The QAT was introduced as part of the Microsoft Office Ribbon user interface with the release of Office 2007, and continues in the most recent versions of Office. Its default location is the upper left corner of the Word window, but you can optionally change its position to beneath the ribbon.

location of the quick access toolbar is upper left of the Word window

Adding MathType commands to the QAT:

There are two ways to do this. Either will work. Here's the first method, and the easier of the two:

Right-click commands in the MathType tab

All it takes for this method is to find the command you want to add to the QAT, right-click it, and choose Add to Quick Access Toolbar:

adding to the QAT by right-clicking the command

Hey, we said it was easy! Still, there is one more option here -- you can add an entire group, rather than a single command. Let's say you use the commands Export Equations, Publish to MathPage, and Toggle TeX so often, you want the whole group on the QAT rather than the 3 individual commands. You can do this if you point to an area within the group that doesn't result in an individual command being selected. Note in the example above, the Convert Equations command is selected, but in the example below, no command is selected. This gives you a different option. Rather than "Add to Quick Access Toolbar", now you see Add Group to Quick Access Toolbar.

add a group to the QAT

This will add a single icon to the QAT, and clicking the icon will expand to show all commands within the group:

clicking a group on the QAT expands to show all the commands within the group

Choose Customize Quick Access Toolbar

If you prefer, you can right-click anywhere on any part of the ribbon, and choose the command Customize Quick Access Toolbar. Doing so will bring up "Word Options", already opened to the "Quick Access Toolbar" settings. In the list labeled "Choose commands from", choose MathType Tab (click screen shot for a full-sized view):

 Word Options -- QAT settings

Notice the first 3 commands beneath <Separator>. Not very descriptive, are they? <<No label>>. What is that? These are labeled in the full-sized view of the screen shot, but the point here is that seeing a command in this list can be confusing at times. For this method, choose the command on the left and click the Add button to move it to the right, which is the list of commands on the QAT. If you want to group the commands on the QAT into groups of closely-related commands, you can use the <Separator> to insert a vertical line between groups. Doing so will insert the separator beneath the currently-selected command.

Finished!

A QAT with 3 MathType commands and 3 separators between groups.

Expert tip...

It's always important to plan for the unexpected. So what happens if you open Word tomorrow and all your nice QAT customizations are simply gone? You panic, right? Then you throw the computer through the window. No, of course not. You take a deep breath, then restore your QAT from the backup file you made.

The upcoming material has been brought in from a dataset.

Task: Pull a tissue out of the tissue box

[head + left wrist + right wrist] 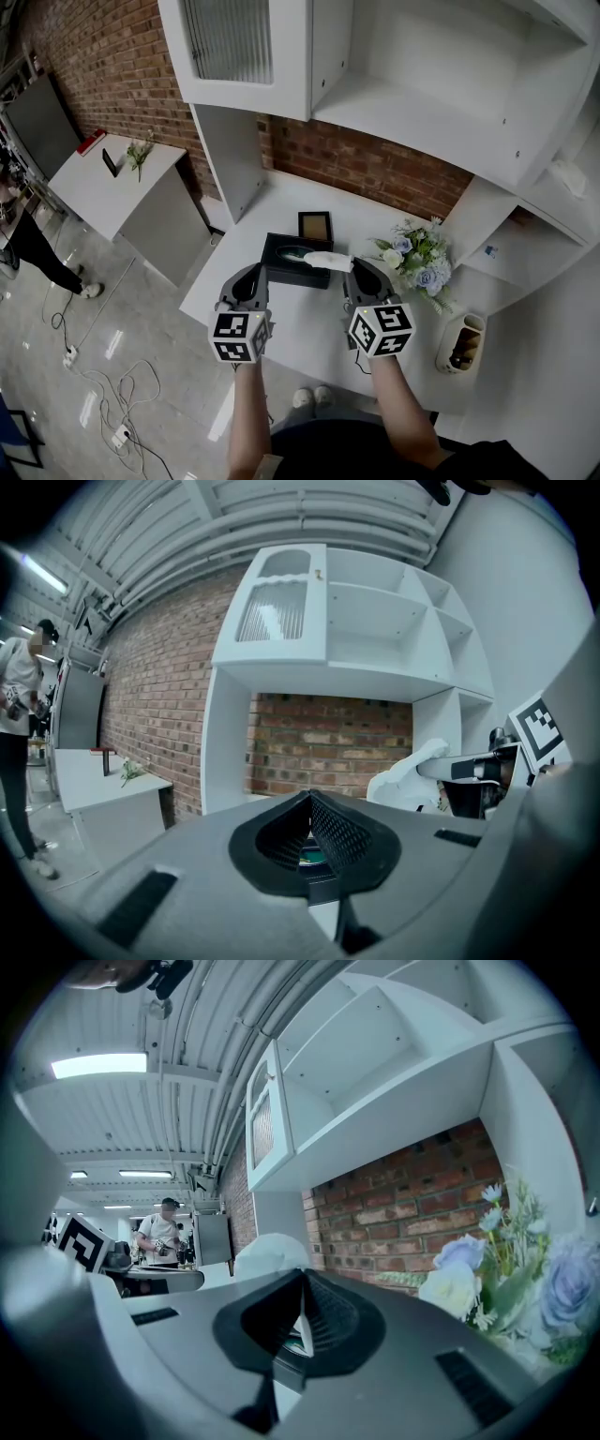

Making a backup of your QAT

To make a backup of the QAT is as simple as making a copy of the file containing the QAT. Word 2007 saves the information to a file named Word.QAT. Word 2010 and later save the information, along with other customizations to the ribbon, in a file named Word.OfficeUI. Regardless of the version of Word, you may find the file at this location, depending on your version of Windows (please see note below the bullets):

  • Windows XP:
    C:\Documents and Settings\[username]\Local Settings\Application Data\Microsoft\Office
  • Windows 7 and later:
    C:\Users\[username]\AppData\Local\Microsoft\Office

Note: These locations are hidden by default. In later versions of Windows you can reveal hidden files by clicking the View tab in File Explorer and placing a checkmark beside "Hidden items". Earlier versions of Windows have a similar setting.

Make a copy of the file and save it wherever you will remember it. A convenient technique is to simply make a copy of it and place it in the same directory as the original, but rename it ...bak or something other than the original -- Word.OfficeUI.bak, for example.

Acknowledgement

Thanks to Allen Wyatt for his article Copying the Quick Access Toolbar, from which some of the information above was taken.